Chez les travailleurs manuels potentiellement exposés, un excès de risque de mortalité par mésothéliome est observé dans les secteurs de l’industrie chimique (SMR = 293 [160-492]), de la production de métaux (SMR = 291 [145-520]) et de l’industrie ferroviaire (SMR = 352 [141- 725]). L’excès de risque concerne à la fois les travailleurs manuels (SMR = 863 [317-1 878]) et non manuels (SMR = 430 [173-885]) dans l’industrie de la production et de la distribution d’électricité, ainsi que dans le secteur du bâtiment (SMR respectifs égaux à 227 [168-302] et 260 [149-422]). Ce secteur est le seul dans lequel une surmortalité par asbestose est observée chez les travailleurs non manuels (SMR = 843 [102-3 043]). Dans la construction navale, les travailleurs manuels présentent un excès de risque de mortalité par mésothéliome (SMR = 475 [266-784]) et cancer du poumon (SMR = 141 [119-167]). La fréquence de ces deux causes de mortalité est également augmentée chez les travailleurs manuels du secteur de la fabrication de produits métalliques, mais seul l’excès de risque de cancer du poumon est significatif (SMR = 138 [119-158]).

La mortalité par cancer buccal est multipliée par neuf chez les travailleurs manuels de l’amiante (SMR = 938 [305-2 189]). Un excès de mortalité est également mis en évidence chez les travailleurs manuels dans les secteurs de la construction ferroviaire (SMR = 390 [213-655]) et du bâtiment (SMR = 140 [101-189]), ainsi que dans la construction navale où il n’est pas significatif (SMR = 211 [96-400]).
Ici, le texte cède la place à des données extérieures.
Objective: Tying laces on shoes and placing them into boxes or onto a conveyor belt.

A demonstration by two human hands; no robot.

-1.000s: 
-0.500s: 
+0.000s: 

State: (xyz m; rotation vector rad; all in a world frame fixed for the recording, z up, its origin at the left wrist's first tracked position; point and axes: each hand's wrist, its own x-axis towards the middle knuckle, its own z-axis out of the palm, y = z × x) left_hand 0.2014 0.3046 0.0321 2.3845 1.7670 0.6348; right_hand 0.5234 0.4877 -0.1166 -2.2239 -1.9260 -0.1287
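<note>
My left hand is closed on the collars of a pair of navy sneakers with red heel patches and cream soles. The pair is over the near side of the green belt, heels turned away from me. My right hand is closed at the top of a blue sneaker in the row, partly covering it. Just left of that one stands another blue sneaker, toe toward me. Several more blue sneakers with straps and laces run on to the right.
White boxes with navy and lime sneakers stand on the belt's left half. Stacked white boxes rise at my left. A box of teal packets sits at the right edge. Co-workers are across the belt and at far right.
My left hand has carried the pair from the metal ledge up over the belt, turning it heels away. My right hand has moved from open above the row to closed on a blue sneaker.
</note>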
Ces résultats suggèrent une association entre l’exposition à l’amiante et le cancer buccal, ce qui mérite d’être examiné en prenant en compte les consommations d’alcool et de tabac ainsi que l’importance de l’exposition.
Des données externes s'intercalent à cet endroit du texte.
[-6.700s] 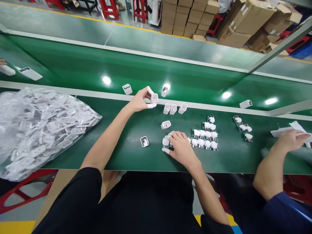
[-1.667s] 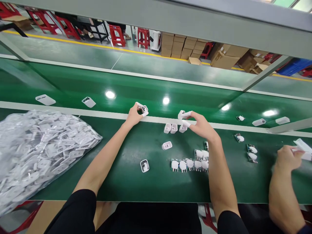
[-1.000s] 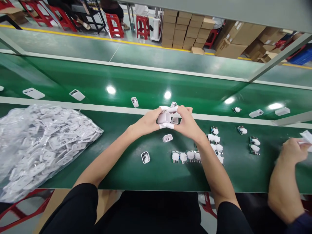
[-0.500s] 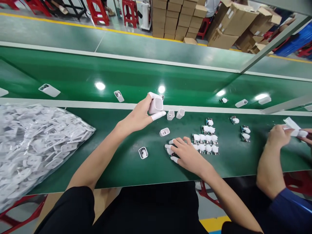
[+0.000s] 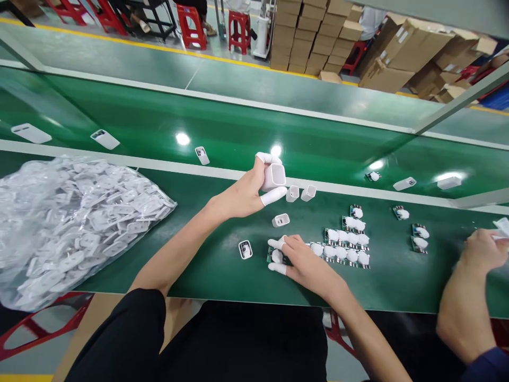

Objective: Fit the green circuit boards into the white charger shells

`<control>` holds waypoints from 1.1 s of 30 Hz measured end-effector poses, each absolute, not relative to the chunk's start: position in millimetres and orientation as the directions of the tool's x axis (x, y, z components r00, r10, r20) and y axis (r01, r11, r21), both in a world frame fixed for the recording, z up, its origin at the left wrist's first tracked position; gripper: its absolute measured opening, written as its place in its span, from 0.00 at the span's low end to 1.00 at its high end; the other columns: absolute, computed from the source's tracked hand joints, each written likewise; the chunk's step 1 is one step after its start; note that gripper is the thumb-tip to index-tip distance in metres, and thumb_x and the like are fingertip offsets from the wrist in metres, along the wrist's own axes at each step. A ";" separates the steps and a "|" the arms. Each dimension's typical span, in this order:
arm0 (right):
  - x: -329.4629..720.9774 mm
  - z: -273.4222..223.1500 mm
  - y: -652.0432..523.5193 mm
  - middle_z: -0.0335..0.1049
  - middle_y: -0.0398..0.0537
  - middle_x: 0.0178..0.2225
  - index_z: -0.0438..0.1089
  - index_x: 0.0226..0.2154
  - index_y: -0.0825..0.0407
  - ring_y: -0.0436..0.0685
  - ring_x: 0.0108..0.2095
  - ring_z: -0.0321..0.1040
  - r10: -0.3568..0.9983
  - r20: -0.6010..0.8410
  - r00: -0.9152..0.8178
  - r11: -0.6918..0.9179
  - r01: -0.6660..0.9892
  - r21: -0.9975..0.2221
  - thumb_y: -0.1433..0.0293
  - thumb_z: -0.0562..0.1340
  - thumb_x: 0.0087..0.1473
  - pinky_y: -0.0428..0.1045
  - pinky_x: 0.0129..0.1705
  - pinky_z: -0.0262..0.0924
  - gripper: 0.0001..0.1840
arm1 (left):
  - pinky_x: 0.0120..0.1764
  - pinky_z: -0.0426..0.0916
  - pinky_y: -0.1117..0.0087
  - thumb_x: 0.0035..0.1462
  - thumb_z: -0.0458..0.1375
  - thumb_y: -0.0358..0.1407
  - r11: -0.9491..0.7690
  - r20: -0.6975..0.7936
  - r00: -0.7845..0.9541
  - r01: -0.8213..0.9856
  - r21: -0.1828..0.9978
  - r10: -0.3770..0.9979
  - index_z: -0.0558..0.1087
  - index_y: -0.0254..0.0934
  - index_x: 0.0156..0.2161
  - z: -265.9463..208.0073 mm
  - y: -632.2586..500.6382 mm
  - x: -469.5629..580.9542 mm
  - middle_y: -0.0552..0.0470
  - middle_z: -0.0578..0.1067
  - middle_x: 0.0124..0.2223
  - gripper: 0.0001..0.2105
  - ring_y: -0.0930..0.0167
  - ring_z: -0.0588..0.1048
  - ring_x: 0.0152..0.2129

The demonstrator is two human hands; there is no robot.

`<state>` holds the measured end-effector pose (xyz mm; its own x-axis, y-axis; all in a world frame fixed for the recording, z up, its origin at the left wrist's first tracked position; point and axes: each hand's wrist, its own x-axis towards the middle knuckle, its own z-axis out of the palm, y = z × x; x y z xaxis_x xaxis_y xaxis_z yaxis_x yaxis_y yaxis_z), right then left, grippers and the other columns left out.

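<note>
My left hand (image 5: 260, 185), with white finger cots on thumb and finger, grips a hollow white charger housing (image 5: 275, 176) whose open end faces me. Below it, my right hand (image 5: 296, 260) has its cotted fingertips around the edges of a small green circuit board (image 5: 277, 257) with a white blob, down at the table. To its right are rows of similar boards (image 5: 345, 237). Two open white housings (image 5: 300, 193) stand close to my left hand. Between my hands lies another white housing (image 5: 280, 220) with port slots, and a white end piece (image 5: 245, 249) lies farther left.
On the left a clear bag (image 5: 99, 223) full of white plastic parts covers the table. A few boards (image 5: 420, 237) lie apart at the right, near a co-worker's hand (image 5: 483, 249). Several white pieces lie on the green strip beyond the white rail (image 5: 377, 192).
The view has shifted, so the scene sits farther right. My right hand has moved left relative to the rows, uncovering more of the front row; the board under its fingers shows more clearly.
</note>
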<state>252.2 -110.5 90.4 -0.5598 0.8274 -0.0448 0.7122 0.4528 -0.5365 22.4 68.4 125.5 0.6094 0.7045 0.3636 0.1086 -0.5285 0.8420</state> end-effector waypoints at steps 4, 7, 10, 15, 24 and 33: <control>277.9 143.0 -94.1 0.81 0.44 0.44 0.70 0.70 0.37 0.59 0.42 0.78 0.838 0.247 -0.486 0.461 0.390 -0.797 0.65 0.76 0.64 0.57 0.44 0.79 0.35 | 0.43 0.74 0.59 0.69 0.62 0.38 -0.642 0.454 0.687 0.023 0.766 0.567 0.55 0.45 0.60 136.0 62.0 17.6 0.48 0.71 0.50 0.22 0.67 0.72 0.38; 285.8 179.4 -74.4 0.81 0.49 0.47 0.77 0.66 0.39 0.63 0.45 0.80 0.782 0.514 -0.353 0.606 0.241 -0.758 0.68 0.80 0.57 0.60 0.44 0.81 0.36 | 0.47 0.74 0.56 0.68 0.63 0.36 -0.698 0.525 0.685 -0.034 0.716 0.505 0.55 0.45 0.60 148.2 54.8 16.9 0.47 0.70 0.51 0.23 0.64 0.72 0.42; 279.1 194.8 -51.0 0.83 0.51 0.50 0.81 0.62 0.39 0.66 0.48 0.82 0.690 0.698 -0.192 0.724 0.167 -0.669 0.71 0.81 0.54 0.64 0.45 0.84 0.34 | 0.50 0.74 0.54 0.66 0.64 0.34 -0.744 0.582 0.663 -0.056 0.666 0.470 0.60 0.45 0.60 159.1 48.1 17.0 0.46 0.69 0.52 0.23 0.62 0.71 0.45; 261.0 183.3 -22.0 0.87 0.48 0.51 0.81 0.61 0.39 0.66 0.49 0.86 0.575 0.813 -0.092 0.818 0.094 -0.568 0.67 0.81 0.56 0.65 0.47 0.86 0.32 | 0.47 0.75 0.57 0.66 0.67 0.32 -0.783 0.645 0.627 -0.088 0.616 0.437 0.65 0.46 0.66 164.7 44.7 16.1 0.46 0.71 0.51 0.27 0.63 0.71 0.42; 257.8 169.5 -16.7 0.88 0.48 0.54 0.80 0.63 0.39 0.67 0.54 0.86 0.543 0.831 -0.120 0.839 0.129 -0.529 0.72 0.83 0.51 0.65 0.53 0.87 0.38 | 0.51 0.79 0.56 0.67 0.66 0.28 -0.800 0.664 0.624 -0.102 0.592 0.412 0.64 0.49 0.71 167.5 44.3 18.8 0.47 0.72 0.50 0.32 0.65 0.75 0.41; 257.9 165.6 -17.6 0.88 0.47 0.55 0.80 0.63 0.36 0.68 0.53 0.86 0.550 0.821 -0.150 0.833 0.171 -0.527 0.71 0.83 0.51 0.67 0.51 0.87 0.38 | 0.54 0.79 0.54 0.69 0.67 0.32 -0.816 0.659 0.625 -0.058 0.575 0.420 0.63 0.49 0.73 165.5 41.8 17.1 0.44 0.73 0.55 0.32 0.61 0.75 0.49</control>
<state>257.9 -17.6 165.6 -0.1502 0.5503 0.8213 0.1707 0.8327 -0.5268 17.1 41.8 165.5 0.6246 0.4197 0.6586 -0.0576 -0.8163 0.5748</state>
Si l’étude a permis, par son ampleur, d’inclure des secteurs d’activité dans lesquels les effectifs sont relativement réduits, elle présente en revanche la faiblesse de s’appuyer sur les données limitées d’un recensement ponctuel. Le recueil de l’histoire professionnelle aurait été nécessaire pour caractériser l’exposition en termes d’intensité et de durée. Les sujets avaient pu occuper un poste les exposant à l’amiante par le passé et l’avoir quitté à la date du recensement, ou avoir cessé leur activité professionnelle pour des raisons de santé. Le nombre de cas de décès par mésothéliome (n = 351) dans la population des hommes de moins de 65 ans qui étaient sans activité en 1991 (n = 510 681) suggère que le poids de l’exposition à l’amiante est sous-estimé. De plus, l’activité professionnelle n’est pas l’unique source d’exposition à l’amiante. Enfi n, au titre des agents cancérogènes, outre le tabac et l’alcool, il serait nécessaire de prendre en compte les co-expositions en milieu de travail, variables selon le secteur (nickel, cadmium, hydrocarbures aromatiques polycycliques, etc.).

 

Laurence Nicolle-Mir

 

Publication analysée :

Van den Borre L, Deboosere P. Enduring health effects of asbestos use in Belgian industries: a recordlinked cohort study of cause-specific mortality (2001-2009). BMJ Open 2015; 5: e007384.

Interface Demography, Department of Sociology, Vrije Universiteit Brussel, Bruxelles, Belgique.